Anyone considering buying commercial property in London would be best advised to seek the services of a commercial property estate or acquisition agent. Their local knowledge and overall knowledge of the London property market will allow them to identify emerging hotspots ripe for investment. In addition, an independent commercial property estate or acquisition agent will be able to use their negotiating skills to secure the favourable terms possible on your behalf. With the London Olympics arriving in 2012, certain areas of the capital will experience regeneration and investment quicker than others; a good commercial property estate agent will be able to advise you as to which areas offer the most potential profitably to you and your investment ; there is much more to the capital than the West End and the City.

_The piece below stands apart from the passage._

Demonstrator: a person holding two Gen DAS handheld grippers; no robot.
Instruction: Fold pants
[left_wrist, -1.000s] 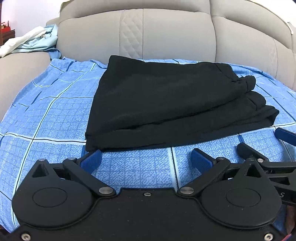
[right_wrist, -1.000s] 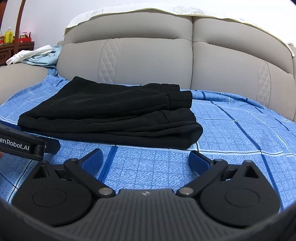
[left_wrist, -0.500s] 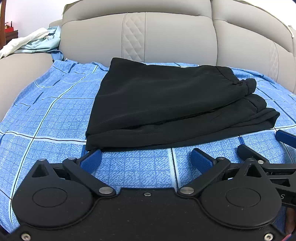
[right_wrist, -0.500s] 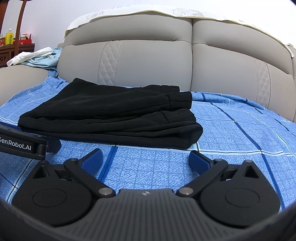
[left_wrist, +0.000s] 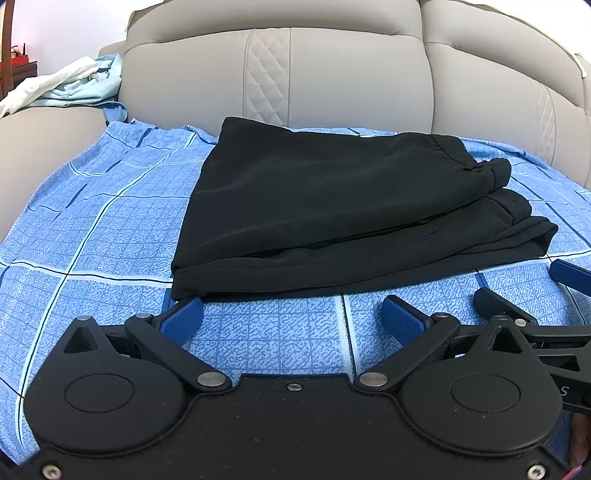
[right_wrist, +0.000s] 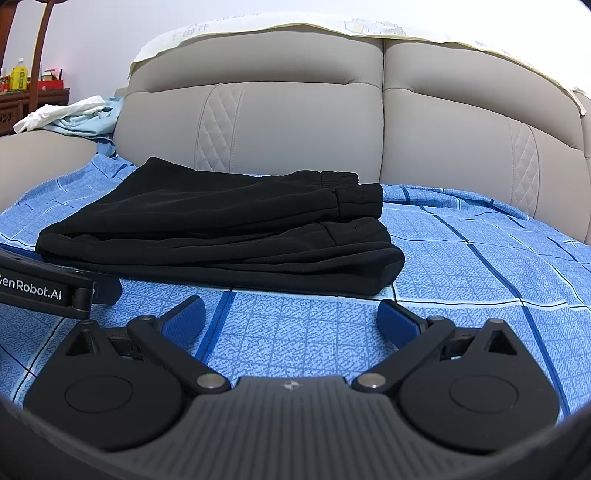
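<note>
Left hand-held gripper (left_wrist: 291, 314): jaws wide, empty, just short of pants. Right hand-held gripper (right_wrist: 290, 314): wide, empty, alongside. Pants (left_wrist: 343, 206): compact layered stack on blue sheet (left_wrist: 92, 229), sofa seat. Folding apparently complete; nothing visibly left.

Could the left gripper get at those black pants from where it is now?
Probably yes. The left gripper is open, low over the blue checked sheet, and the folded black pants lie just ahead with nothing between.

Folded pants (left_wrist: 332, 206) on the sheet (left_wrist: 110, 229) before the sofa backrest (left_wrist: 332, 74) (both tongs nearer, apart from them)
</note>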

Property advisors, have predicted that London office space will start to increase in value at some point during the course of 2010. As a result, landlords will be able to increase the rents they charge and we should see a kick-start to London's economy finally. Before that happens, investors would be prudent to investigate the current prices of commercial property to rent or to buy in London and see just how profitable the opportunities are that the recession has inadvertently provided.